DATASET CONTENT:
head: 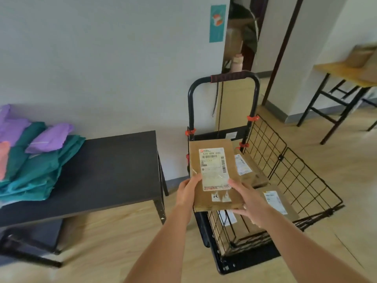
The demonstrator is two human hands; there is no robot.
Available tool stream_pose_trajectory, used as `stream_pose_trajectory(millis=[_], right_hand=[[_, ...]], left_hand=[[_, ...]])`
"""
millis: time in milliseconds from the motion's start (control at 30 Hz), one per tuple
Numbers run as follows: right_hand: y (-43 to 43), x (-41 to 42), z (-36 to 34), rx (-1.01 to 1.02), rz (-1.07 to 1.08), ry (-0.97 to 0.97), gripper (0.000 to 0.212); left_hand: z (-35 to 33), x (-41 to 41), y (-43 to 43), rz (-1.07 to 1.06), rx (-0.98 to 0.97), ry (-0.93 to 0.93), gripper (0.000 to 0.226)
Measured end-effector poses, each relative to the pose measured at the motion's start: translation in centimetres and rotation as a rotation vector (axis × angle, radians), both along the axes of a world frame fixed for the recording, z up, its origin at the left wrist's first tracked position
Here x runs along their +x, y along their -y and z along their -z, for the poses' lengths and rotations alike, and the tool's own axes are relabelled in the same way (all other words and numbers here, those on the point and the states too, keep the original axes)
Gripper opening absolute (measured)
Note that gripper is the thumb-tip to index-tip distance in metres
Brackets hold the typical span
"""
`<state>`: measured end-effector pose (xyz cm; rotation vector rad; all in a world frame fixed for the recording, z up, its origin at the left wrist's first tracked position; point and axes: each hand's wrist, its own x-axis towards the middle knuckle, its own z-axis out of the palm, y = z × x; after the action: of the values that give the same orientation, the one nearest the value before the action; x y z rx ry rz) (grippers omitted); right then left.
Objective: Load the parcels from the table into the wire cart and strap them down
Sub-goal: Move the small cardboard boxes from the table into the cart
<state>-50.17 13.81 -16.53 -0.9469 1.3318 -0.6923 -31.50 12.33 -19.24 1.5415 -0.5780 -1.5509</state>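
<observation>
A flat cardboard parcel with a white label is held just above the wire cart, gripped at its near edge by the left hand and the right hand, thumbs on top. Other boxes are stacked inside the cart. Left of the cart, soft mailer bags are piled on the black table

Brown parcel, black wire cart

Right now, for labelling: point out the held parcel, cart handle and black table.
held parcel (214,168), head view, white label.
cart handle (230,76), head view, wrapped top bar.
black table (114,160), head view, bare top.
</observation>
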Motion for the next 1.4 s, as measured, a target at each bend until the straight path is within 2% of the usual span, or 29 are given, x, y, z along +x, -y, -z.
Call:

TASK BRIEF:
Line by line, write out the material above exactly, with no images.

WRITTEN RESPONSE:
head: 
The demonstrator is two human hands; there is no robot.
Available tool stream_pose_trajectory, used as `stream_pose_trajectory(millis=[_], right_hand=[[_, ...]], left_hand=[[_, ...]])`
"""
millis: time in milliseconds from the motion's start (control at 30 Hz), one per tuple
Numbers run as follows: right_hand: y (-43 to 43), x (-41 to 42), z (-36 to 34), rx (-1.01 to 1.02), rz (-1.07 to 1.08), ry (-0.97 to 0.97), gripper (0.000 to 0.212); left_hand: z (-35 to 33), x (-41 to 41), y (-43 to 43), rz (-1.07 to 1.06), rx (-0.98 to 0.97), ry (-0.93 to 0.93), gripper (0.000 to 0.226)
Measured end-effector poses, each relative to the pose measured at the motion's start: translation in centimetres and rotation as a rotation vector (axis × angle, radians), both along the axes of a world frame fixed for the recording, z up, its origin at the left wrist's first tracked position
Here x runs along their +x, y along their -y and z along their -z, for the poses' lengths and rotations alike, and the tool's own axes are relabelled in the same way (all other words and numbers here, those on the point and the states too, keep the original axes)
Gripper opening absolute (measured)
Note that gripper is the thumb-tip to index-tip distance in metres
Brackets hold the typical span
"""
`<state>`: measured end-effector pose (xyz cm; rotation vector rad; all in a world frame fixed for the recording, z up, its origin at the left wrist's first tracked position; point and axes: each hand's wrist, its own x-axis towards the middle knuckle, its own z-axis out of the palm, y = z × x; after the action: of the values that give the same orientation, the one nearest the value before the action; x y z rx ry rz) (grippers omitted); right then left.
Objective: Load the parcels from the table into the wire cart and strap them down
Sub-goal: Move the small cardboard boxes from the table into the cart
<state>-50.17 13.81 -16.53 -0.9469 1.3318 -0.6923 -31.50 12.33 -19.24 1.5415 -0.5780 -1.5509</state>
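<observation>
A flat cardboard parcel with a white label is held just above the wire cart, gripped at its near edge by the left hand and the right hand, thumbs on top. Other boxes are stacked inside the cart. Left of the cart, soft mailer bags are piled on the black table

Brown parcel, black wire cart

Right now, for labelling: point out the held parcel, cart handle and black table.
held parcel (214,168), head view, white label.
cart handle (230,76), head view, wrapped top bar.
black table (114,160), head view, bare top.
</observation>
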Motion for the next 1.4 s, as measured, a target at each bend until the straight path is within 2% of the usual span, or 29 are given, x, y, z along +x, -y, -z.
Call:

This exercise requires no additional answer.